Kenya’s northern and eastern regions, which are near the Somali border, have suffered many attacks blamed on the al-Qaida-linked Somali group, which has vowed retribution on Kenya for sending troops into Somalia to fight the militants. Kenya sent its troops there in 2011 to fight al-Shabab militants following cross-border attacks.
Last month, al-Shabab claimed responsibility for attacks in the county of Mandera on the Somali border in which 12 people died. Four of them died in an attack on the convoy of Mandera County Gov. Ali Roba.

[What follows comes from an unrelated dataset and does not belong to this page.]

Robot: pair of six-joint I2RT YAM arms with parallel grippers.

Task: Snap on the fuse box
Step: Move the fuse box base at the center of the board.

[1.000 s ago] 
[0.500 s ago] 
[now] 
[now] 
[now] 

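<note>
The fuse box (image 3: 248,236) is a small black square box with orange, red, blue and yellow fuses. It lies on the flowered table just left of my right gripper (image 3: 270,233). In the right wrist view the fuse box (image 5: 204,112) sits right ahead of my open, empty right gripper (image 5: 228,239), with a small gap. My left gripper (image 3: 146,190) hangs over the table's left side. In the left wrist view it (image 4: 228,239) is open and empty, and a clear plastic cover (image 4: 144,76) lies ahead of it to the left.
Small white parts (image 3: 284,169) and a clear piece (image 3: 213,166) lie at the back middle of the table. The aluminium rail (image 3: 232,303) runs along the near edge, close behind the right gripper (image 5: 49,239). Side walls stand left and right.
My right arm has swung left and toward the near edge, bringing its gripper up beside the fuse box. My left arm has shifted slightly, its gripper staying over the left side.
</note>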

Police said 312 people have been killed in al-Shabab attacks in Kenya from 2012 to 2014. Thirty-eight people were killed and 149 wounded in Garissa in the same period. Last week, al-Shabab claimed responsibility for a deadly siege on a Mogadishu hotel in which at least 24 people, including six attackers, were killed. That attack lasted more than 12 hours as Somalia’s security forces tried to dislodge gunmen who had taken control of parts of the Maka-al-Mukarramah hotel in the Somali capital.
As an update that was given by the government just a few minutes ago (1:30pm USA central time, 4/2/15), the death rate now stands at 150 people, who were killed for being Christians and refusing to “convert”.